To request an accounting of disclosures, you must submit a request in writing to our

Privacy Official, stating a time period beginning after July 1, 2004 that is within six years

from the date of your request. An accounting will generally include the following

information: (1) the date of the disclosure; (2) the name and, if known, the address of the

entity or person who received your protected health information; (3) a brief description

of the protected health disclosed; and (4) a brief statement of the purpose of the

disclosure or a copy of the written request. In lieu of the information lied above, we may

provide you with a summary instead, if the disclosures involved multiple similar

disclosures. The first accounting provided to you within a 12-month period will be

provided for free. We reserve the right to charge a reasonable, cost-based fee for each

subsequent request made within the same 12-month period. We must provide the

accounting within 60 days.

Right to Receive a Paper Copy of this Notice

You have a right to receive a paper copy of our Notice of Privacy Practices, even if you

have agreed to receive the notice electronically. You may request a copy of our Notice of

Privacy Practices at any time. You may also obtain a copy of our Notice of Privacy

Practices at our web site at www.chathamoaks.org.
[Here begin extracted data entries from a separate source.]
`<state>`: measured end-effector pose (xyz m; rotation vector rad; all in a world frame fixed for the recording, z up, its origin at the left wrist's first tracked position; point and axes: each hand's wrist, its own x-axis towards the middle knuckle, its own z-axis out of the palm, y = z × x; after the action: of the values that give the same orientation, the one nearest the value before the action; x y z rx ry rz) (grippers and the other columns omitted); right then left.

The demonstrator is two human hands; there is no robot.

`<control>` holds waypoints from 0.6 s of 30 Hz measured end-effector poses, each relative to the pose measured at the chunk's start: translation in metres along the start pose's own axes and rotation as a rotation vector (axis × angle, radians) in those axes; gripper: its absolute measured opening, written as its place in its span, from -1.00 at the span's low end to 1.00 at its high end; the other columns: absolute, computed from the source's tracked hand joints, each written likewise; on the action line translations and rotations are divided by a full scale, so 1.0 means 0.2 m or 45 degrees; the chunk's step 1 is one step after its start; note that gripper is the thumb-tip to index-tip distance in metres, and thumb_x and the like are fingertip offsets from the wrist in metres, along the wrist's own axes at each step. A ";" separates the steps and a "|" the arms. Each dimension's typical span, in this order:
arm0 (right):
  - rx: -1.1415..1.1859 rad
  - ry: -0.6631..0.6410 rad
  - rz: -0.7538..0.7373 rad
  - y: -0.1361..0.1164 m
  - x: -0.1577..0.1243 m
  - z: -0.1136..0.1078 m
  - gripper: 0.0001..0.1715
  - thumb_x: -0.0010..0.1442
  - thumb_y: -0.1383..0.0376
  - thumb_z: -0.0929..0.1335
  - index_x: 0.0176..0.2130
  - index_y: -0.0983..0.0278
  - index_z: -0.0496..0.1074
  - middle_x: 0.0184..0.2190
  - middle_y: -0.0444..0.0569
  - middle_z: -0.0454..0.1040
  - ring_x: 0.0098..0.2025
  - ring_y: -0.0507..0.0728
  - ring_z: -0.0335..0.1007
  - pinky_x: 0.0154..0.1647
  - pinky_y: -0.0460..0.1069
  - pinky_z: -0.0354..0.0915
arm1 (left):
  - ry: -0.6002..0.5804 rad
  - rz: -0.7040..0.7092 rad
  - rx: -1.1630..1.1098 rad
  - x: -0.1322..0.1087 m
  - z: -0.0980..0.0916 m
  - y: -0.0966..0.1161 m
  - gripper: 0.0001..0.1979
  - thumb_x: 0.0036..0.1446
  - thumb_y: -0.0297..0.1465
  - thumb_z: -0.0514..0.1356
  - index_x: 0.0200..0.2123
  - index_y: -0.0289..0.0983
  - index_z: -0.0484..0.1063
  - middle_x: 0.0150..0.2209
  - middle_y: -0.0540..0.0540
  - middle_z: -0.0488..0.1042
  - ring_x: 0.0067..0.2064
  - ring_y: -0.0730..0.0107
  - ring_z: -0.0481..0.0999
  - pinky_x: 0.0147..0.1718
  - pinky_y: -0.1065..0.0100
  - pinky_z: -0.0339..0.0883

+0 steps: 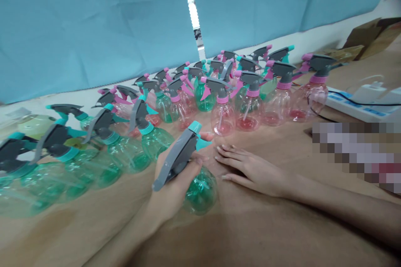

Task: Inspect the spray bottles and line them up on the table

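My left hand (pixel 175 179) is wrapped round the neck of a green spray bottle (pixel 202 194), just under its grey and teal trigger head. The bottle is clear green plastic and leans a little; whether its base touches the table is hard to tell. Palm down on the brown tabletop (pixel 250 229), my right hand (pixel 250 169) lies to the right of that bottle, fingers stretched out and holding nothing. A row of green spray bottles (pixel 130 154) stands to the left of my left hand. Beyond my right hand stand pink spray bottles (pixel 223 119) with grey and pink heads.
More pink and green spray bottles crowd the back of the table, before a blue cloth (pixel 94 21). A white power strip (pixel 354 106) with plugs and a black cable lies at the right. Behind it is a cardboard box (pixel 372 39). A blurred-out patch covers the right edge.
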<state>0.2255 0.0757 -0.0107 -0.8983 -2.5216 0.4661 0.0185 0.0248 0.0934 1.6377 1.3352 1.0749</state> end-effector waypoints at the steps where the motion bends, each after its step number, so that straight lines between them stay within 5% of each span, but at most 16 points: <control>1: -0.004 -0.006 0.002 0.00 0.00 0.00 -0.32 0.34 -0.04 0.19 0.29 0.26 0.19 0.32 0.05 0.11 0.37 0.26 -0.06 0.36 0.26 -0.04 | -0.001 -0.007 0.004 0.00 0.00 0.00 -0.69 0.11 -0.29 0.18 -0.06 -0.18 0.47 -0.31 -0.03 0.54 -0.36 0.29 0.49 -0.35 0.29 0.36; 10: 0.005 -0.004 0.005 0.00 0.00 0.00 -0.32 0.34 -0.03 0.20 0.30 0.24 0.17 0.33 0.04 0.11 0.37 0.26 -0.07 0.36 0.26 -0.05 | -0.014 -0.002 -0.006 0.01 -0.01 0.01 -0.74 0.08 -0.30 0.17 -0.14 -0.19 0.49 -0.34 -0.02 0.54 -0.38 0.28 0.49 -0.34 0.28 0.35; 18: -0.017 -0.023 0.016 0.00 0.00 -0.01 -0.32 0.34 -0.02 0.20 0.29 0.26 0.19 0.33 0.04 0.09 0.37 0.25 -0.08 0.36 0.23 -0.05 | 0.027 -0.028 -0.066 0.01 0.00 0.02 -0.79 0.01 -0.31 0.21 -0.24 -0.18 0.50 -0.22 -0.08 0.60 -0.17 0.12 0.57 -0.39 0.28 0.39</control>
<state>0.2260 0.0759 -0.0097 -0.9196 -2.5397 0.4640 0.0196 0.0256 0.0972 1.5741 1.3255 1.1078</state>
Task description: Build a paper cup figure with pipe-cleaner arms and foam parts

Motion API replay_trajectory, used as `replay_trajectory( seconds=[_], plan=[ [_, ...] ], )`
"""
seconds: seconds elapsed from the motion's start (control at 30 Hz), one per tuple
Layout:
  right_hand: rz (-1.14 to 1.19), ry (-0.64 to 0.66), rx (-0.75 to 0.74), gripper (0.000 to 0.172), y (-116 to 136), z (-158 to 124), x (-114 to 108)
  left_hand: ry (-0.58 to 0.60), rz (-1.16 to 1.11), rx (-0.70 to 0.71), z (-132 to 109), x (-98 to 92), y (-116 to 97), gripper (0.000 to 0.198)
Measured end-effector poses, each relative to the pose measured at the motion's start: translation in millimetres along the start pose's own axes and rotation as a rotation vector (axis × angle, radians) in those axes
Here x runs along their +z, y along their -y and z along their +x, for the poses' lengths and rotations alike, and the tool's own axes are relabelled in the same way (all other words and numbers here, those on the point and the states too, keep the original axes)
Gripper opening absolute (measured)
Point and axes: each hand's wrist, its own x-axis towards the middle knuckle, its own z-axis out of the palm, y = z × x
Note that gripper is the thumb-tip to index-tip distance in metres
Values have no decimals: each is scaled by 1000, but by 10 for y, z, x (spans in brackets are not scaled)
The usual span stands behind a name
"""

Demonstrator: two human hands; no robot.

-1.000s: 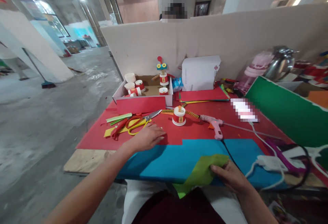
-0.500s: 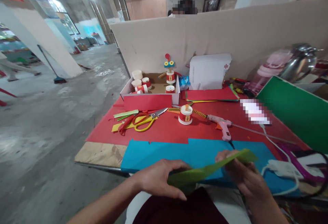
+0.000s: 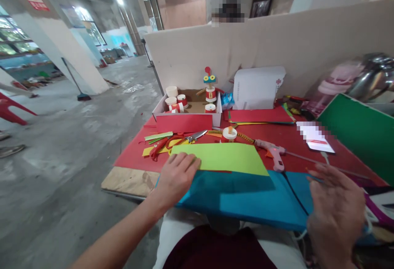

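Note:
A light green sheet of paper (image 3: 227,158) spreads over the front of the table, its near edge above blue paper (image 3: 246,203). My left hand (image 3: 180,174) grips the sheet's left end, fingers on top. My right hand (image 3: 335,203) is off the sheet at the right, somewhat blurred, with its fingers loosely bent and apart and nothing clear in them. Between the hands and behind the sheet lies a pink glue gun (image 3: 275,152). A paper cup (image 3: 230,134) with spring-like folded paper arms stands behind the sheet, partly covered. Scissors (image 3: 197,136) lie to its left.
An open box (image 3: 187,117) at the back holds several paper cups and a paper-cup figure (image 3: 211,90). Coloured sheets (image 3: 258,116) lie beside it. A phone (image 3: 317,139), a green board (image 3: 360,133) and a metal jug (image 3: 374,76) are on the right. Behind the partition (image 3: 261,47), a person's head shows.
The green sheet has gone from near my lap up onto the table, laid out flatter. My right hand has let go of it and moved right; my left hand has moved forward with it.

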Motion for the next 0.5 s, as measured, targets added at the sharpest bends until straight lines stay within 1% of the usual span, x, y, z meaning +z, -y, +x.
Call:
replay_trajectory(
  seconds=[0.03,0.07,0.1,0.13,0.17,0.2,0.23,0.3,0.37,0.4,0.43,0.47,0.5],
  plan=[
    [-72,8,-91,46,42,-39,0,53,24,46,-49,75,-45,23],
    [-137,48,-216,41,77,-84,6,111,31,82,-102,151,-98,22],
    [-187,130,-360,36,102,-129,22,169,24,106,-155,222,-155,21],
    [-220,238,-499,32,113,-175,50,231,7,118,-206,285,-211,21],
    [-240,357,-607,29,109,-219,90,288,-16,120,-250,336,-263,20],
    [-251,474,-678,26,89,-262,143,338,-42,113,-286,373,-310,21],
    [-265,576,-706,25,54,-302,205,378,-66,98,-311,396,-347,22],
    [-331,711,-710,28,-47,-376,336,419,-116,58,-319,402,-378,24],
    [-429,812,-696,35,-161,-434,447,425,-204,23,-261,372,-304,24],
    [-471,842,-685,37,-212,-455,487,415,-259,3,-206,353,-210,25],
    [-501,862,-682,39,-255,-472,515,400,-315,-16,-132,339,-74,26],
    [-523,875,-682,40,-287,-483,532,372,-354,-54,-42,333,103,26],
    [-538,884,-687,41,-309,-490,540,332,-340,-115,61,339,313,26]
  ],
)
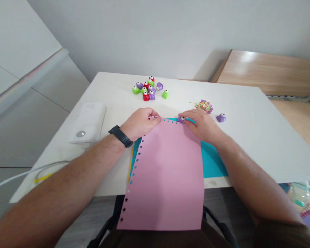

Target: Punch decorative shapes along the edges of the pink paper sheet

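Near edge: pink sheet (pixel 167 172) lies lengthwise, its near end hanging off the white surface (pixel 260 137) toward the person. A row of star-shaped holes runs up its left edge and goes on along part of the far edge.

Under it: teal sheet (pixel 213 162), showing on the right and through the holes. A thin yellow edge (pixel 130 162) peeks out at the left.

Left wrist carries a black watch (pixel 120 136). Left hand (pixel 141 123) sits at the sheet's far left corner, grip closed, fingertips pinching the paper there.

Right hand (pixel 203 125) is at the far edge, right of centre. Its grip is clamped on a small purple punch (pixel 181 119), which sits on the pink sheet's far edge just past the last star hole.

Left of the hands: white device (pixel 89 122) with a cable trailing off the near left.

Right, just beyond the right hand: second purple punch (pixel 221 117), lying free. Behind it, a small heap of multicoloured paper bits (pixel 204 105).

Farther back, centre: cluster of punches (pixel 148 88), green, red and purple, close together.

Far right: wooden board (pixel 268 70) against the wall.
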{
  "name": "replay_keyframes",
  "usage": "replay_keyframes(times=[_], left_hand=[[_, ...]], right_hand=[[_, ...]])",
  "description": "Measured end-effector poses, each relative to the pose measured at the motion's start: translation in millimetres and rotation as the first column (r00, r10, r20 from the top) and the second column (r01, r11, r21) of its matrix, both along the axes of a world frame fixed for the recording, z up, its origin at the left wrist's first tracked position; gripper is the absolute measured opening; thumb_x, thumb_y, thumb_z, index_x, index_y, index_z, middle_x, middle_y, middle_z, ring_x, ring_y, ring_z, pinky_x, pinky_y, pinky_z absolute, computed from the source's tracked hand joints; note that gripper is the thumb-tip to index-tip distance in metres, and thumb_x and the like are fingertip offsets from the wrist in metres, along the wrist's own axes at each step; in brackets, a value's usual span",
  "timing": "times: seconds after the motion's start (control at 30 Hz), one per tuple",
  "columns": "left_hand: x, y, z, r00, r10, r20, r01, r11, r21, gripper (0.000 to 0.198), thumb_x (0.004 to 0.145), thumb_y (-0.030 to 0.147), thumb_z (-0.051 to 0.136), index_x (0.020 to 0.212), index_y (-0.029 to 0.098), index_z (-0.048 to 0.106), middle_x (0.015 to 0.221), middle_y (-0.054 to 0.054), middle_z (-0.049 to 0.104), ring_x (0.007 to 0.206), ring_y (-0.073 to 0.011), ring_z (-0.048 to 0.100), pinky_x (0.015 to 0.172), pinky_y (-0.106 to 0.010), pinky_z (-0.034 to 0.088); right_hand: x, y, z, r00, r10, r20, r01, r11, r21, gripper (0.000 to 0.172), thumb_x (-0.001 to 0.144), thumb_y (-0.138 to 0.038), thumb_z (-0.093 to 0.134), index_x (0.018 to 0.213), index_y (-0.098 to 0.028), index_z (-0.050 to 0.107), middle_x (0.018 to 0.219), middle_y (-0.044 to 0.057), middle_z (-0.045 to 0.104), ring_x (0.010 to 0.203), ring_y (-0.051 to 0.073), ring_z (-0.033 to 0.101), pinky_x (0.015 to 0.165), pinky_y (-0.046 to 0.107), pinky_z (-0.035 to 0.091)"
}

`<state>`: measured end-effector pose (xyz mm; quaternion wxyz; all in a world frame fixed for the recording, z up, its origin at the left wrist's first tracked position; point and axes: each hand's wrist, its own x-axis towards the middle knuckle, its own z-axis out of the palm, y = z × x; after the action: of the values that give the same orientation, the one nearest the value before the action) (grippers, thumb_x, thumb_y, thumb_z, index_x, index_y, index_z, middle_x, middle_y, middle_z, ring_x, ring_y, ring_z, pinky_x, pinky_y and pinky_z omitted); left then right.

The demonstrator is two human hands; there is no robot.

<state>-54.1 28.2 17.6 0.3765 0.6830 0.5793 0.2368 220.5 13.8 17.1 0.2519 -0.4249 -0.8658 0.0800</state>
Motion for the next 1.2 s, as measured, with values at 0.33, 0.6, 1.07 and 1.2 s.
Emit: replay_keyframes(times=[0.33,0.6,1.07,1.2], left_hand=[[1.1,-2.1,4.0,1.000,-0.003,0.012,0.003,1.000,-0.006,0.028,0.086,0.047,0.071,0.095,0.022,0.077,0.078,-0.001,0.073,0.070,-0.0166,0.063,0.058,-0.027,0.041],[0.4,-1.8,2.8,1.000,0.003,-0.005,-0.003,1.000,0.004,0.027,0.086,0.046,0.071,0.094,0.022,0.077,0.078,-0.001,0.074,0.069,-0.0169,0.063,0.057,-0.028,0.041],[0.5,-1.7,5.4,0.999,0.018,-0.046,-0.018,1.000,0.000,0.028,0.084,0.046,0.070,0.095,0.021,0.078,0.081,-0.002,0.077,0.070,-0.0194,0.068,0.057,-0.029,0.044],[1.0,-2.2,6.3,0.998,0.021,-0.056,-0.021,1.000,0.005,0.026,0.084,0.044,0.069,0.094,0.021,0.077,0.080,-0.002,0.077,0.069,-0.0195,0.068,0.057,-0.029,0.044]], right_hand=[[2.5,2.3,-4.4,1.000,-0.010,0.011,0.010,1.000,0.013,0.027,0.102,-0.017,0.060,0.120,-0.018,0.080,0.122,0.012,0.081,0.112,0.029,0.075,0.106,0.047,0.053],[1.3,1.2,-1.6,1.000,-0.009,0.010,0.009,1.000,0.003,0.028,0.101,-0.015,0.061,0.122,-0.019,0.080,0.123,0.012,0.081,0.114,0.030,0.075,0.107,0.047,0.052],[0.6,-0.1,-0.6,1.000,0.027,0.005,-0.027,0.999,-0.023,0.030,0.100,-0.016,0.059,0.123,-0.019,0.080,0.124,0.012,0.081,0.115,0.031,0.074,0.107,0.050,0.052],[-0.7,-1.2,0.7,0.999,0.053,0.002,-0.053,0.998,-0.038,0.031,0.097,-0.015,0.061,0.121,-0.022,0.080,0.120,0.010,0.082,0.112,0.030,0.075,0.104,0.048,0.053]])
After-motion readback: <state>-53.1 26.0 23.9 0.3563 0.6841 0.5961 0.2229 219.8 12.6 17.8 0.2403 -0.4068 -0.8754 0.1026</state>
OUR RESPONSIBILITIES UNDER THE FEDERAL PRIVACY STANDARD

In addition to providing you your rights, as detailed above, the federal privacy standard

requires us to take the following measures:

(1) Maintain the privacy of your health information, including implementing reasonable

and appropriate physical, administrative, and technical safeguards to protect the

information.

(2) Provide you this notice as to our legal duties and privacy practices with respect to

individually identifiable health information that we collect and maintain about you.

(3) Abide by the terms of this notice.

(4) Train our personnel concerning privacy and confidentiality.

(5) Implement a sanction policy to discipline those who breach privacy/confidentiality or

our policies with regard thereto.

(6) Mitigate (lesson the harm of) any breach of privacy/confidentiality.

We will not use or disclose your health information without your consent or

authorization, except as described in this notice or otherwise required by law.

CHANGES TO THIS NOTICE

We will promptly revise and distribute our Notice of Privacy Practices whenever there is a

material change to uses or disclosures, your rights, our legal duties, or other privacy

practices stated in this notice. We reserve the right to change the terms of this notice

and to make the new notice provisions effective for all protected health information

maintained by us, including the protected health information created or received by us

prior to the effective date of the new notice. We will post a copy of the current notice in

a clear and prominent location in the facility, and will provide a copy of the revised notice

to all or our residents and clients upon request.

COMPLAINTS

If you believe that we have violated your privacy rights, you may file a complaint in

writing with us or with the U.S. Department of Health and Human Services Office of Civil

Rights. You may file a complaint with us by notifying our Privacy Official of your

complaint. We will not retaliate against you for filing a complaint.

CONTACT INFORMATION

The responsibilities of the Privacy Official are carried out by the Director of Social Services at

Chatham Oaks. You may contact the Privacy Official if you have questions about your

privacy rights, or to file a complaint about a violation of your privacy rights, by contacting

Johanna Pundt, LISW; Privacy Official, at 319-887-2701.